Problem details: Beginning at the top of the listing, repeat each line exactly until the line with "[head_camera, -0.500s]" has been repeated too.

********

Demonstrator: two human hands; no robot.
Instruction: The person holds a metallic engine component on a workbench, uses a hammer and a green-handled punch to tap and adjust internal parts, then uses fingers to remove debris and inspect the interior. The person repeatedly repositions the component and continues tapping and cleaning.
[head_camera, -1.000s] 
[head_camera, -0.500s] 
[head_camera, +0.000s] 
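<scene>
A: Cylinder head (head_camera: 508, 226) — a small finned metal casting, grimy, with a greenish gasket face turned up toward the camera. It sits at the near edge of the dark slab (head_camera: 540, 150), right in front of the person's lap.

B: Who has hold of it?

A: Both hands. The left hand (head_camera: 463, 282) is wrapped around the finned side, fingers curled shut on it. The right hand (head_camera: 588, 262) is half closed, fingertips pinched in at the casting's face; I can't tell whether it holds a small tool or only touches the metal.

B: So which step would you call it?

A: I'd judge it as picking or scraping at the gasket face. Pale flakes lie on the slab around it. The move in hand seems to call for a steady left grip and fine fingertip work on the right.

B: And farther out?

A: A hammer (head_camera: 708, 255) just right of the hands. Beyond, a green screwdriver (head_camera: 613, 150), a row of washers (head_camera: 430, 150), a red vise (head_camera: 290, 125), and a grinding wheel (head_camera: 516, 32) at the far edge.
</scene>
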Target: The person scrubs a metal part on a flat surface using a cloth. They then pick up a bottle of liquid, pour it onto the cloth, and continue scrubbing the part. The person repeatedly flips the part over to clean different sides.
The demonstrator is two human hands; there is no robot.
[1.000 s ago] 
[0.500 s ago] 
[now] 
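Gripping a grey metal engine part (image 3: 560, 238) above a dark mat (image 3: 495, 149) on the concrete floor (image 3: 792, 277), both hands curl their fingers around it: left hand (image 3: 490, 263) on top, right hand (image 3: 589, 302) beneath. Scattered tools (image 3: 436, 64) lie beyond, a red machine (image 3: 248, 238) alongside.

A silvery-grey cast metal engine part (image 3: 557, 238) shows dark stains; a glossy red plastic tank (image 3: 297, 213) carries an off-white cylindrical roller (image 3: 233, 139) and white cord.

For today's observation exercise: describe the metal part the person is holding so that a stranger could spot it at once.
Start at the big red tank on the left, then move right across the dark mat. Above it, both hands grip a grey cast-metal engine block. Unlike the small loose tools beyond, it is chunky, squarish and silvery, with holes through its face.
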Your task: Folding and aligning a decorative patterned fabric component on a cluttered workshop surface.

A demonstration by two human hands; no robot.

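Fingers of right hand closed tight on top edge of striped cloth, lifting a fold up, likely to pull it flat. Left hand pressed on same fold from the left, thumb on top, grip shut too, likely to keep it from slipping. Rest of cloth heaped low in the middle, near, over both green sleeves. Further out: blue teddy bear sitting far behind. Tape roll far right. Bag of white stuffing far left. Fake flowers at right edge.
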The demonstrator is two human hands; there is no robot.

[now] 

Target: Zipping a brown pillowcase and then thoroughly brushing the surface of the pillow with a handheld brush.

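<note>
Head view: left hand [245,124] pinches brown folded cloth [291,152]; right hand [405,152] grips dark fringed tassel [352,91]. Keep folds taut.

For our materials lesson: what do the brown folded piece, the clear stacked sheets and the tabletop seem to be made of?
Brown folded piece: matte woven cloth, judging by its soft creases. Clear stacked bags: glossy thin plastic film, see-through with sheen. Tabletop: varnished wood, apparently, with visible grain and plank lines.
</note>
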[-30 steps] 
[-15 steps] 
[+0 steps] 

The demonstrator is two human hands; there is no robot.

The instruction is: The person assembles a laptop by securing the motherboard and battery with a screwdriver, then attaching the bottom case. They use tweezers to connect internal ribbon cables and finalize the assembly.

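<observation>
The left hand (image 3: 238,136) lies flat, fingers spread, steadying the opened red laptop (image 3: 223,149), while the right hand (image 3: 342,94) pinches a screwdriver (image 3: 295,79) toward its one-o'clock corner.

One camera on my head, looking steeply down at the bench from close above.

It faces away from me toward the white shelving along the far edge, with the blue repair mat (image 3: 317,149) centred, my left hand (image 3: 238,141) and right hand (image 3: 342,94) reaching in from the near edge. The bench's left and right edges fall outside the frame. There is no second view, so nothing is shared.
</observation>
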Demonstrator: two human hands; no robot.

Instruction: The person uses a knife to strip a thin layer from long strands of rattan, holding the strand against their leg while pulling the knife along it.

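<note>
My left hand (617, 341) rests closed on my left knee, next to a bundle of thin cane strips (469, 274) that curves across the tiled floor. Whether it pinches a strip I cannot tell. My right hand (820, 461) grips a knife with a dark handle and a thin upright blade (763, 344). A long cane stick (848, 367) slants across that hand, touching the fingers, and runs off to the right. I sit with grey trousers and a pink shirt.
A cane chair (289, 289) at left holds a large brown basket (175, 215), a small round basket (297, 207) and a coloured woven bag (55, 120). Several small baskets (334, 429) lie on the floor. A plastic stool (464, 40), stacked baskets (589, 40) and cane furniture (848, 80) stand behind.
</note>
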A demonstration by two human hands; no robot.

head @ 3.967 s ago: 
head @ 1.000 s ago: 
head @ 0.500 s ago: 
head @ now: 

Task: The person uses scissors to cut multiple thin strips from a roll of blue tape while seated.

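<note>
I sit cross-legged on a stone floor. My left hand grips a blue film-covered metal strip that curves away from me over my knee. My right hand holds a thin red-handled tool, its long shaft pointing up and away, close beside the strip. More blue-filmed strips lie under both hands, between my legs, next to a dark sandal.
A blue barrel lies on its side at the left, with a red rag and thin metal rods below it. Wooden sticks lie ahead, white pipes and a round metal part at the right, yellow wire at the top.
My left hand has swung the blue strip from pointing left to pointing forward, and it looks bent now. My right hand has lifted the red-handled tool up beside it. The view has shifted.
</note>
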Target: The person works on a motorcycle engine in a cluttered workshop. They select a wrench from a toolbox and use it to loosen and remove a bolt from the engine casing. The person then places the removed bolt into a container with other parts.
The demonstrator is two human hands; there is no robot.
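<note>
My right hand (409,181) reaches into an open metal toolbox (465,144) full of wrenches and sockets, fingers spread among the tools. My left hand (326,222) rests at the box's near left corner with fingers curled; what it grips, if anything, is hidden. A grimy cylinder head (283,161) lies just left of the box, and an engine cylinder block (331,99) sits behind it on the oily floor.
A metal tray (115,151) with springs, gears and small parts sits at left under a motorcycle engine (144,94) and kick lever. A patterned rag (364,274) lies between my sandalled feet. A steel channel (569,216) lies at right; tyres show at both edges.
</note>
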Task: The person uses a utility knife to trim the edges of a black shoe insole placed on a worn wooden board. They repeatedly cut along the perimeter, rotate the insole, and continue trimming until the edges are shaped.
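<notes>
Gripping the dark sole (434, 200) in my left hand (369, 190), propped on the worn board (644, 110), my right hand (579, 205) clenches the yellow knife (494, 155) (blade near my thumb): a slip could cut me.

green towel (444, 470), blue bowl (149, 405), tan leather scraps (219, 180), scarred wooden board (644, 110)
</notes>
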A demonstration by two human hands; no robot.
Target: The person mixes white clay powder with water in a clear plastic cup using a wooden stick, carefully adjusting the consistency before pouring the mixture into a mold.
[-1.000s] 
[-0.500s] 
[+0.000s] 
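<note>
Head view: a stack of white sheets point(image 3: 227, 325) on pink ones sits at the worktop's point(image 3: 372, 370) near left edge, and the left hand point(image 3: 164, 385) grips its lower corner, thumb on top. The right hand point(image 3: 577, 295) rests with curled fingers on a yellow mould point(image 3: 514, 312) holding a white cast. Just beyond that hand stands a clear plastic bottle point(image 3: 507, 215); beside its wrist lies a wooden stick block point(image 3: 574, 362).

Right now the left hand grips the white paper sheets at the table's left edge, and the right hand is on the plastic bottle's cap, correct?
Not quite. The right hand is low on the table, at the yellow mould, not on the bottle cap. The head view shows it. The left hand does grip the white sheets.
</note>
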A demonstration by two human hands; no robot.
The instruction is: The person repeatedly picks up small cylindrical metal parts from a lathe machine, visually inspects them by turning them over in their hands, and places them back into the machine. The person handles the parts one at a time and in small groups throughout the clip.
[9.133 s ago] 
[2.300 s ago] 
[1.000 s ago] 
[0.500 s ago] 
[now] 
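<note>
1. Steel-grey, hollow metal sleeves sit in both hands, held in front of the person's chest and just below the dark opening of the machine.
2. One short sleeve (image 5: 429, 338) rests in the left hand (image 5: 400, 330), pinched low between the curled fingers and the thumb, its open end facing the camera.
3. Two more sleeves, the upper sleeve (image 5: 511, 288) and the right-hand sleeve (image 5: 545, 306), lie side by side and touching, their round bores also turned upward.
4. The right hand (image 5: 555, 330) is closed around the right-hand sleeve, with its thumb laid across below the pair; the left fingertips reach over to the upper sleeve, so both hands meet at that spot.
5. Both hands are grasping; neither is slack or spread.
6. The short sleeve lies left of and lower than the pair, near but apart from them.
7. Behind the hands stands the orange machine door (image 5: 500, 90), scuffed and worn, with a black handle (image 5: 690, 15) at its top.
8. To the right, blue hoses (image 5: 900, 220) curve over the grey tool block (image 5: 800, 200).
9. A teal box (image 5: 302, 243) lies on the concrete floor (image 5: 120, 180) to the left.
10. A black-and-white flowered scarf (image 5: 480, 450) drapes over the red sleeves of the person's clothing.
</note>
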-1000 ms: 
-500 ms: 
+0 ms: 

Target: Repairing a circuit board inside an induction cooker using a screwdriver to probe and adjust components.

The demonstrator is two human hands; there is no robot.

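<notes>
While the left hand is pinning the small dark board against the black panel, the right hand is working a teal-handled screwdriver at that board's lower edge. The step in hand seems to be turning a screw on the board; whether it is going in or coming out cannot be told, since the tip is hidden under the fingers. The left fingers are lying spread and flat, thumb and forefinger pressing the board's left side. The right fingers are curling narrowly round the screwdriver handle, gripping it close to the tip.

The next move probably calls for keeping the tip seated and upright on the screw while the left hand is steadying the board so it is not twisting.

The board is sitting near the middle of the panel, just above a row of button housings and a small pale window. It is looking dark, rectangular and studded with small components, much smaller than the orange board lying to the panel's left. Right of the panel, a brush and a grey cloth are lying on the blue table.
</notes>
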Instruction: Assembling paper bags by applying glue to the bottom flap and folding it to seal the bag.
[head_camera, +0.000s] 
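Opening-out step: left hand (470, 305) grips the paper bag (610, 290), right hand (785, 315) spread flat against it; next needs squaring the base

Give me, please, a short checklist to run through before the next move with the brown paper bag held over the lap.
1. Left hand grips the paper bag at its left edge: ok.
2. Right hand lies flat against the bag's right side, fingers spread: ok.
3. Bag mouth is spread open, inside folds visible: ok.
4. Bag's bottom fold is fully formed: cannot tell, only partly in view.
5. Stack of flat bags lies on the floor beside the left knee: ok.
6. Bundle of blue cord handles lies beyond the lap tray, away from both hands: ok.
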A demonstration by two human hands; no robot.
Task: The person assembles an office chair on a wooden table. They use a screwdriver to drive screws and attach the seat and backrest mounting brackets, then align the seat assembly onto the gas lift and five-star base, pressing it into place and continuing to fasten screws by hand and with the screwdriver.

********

The answer:
Demonstrator: two human hands; no robot.
Instruction: The person holds a metallic engine component on a workbench, uses a hammer and a green-handled punch to tap and adjust internal parts, then uses fingers to remove debris and inspect the interior. The person repeatedly repositions the component and continues tapping and cleaning.
[head_camera, -1.000s] 
[head_camera, -0.500s] 

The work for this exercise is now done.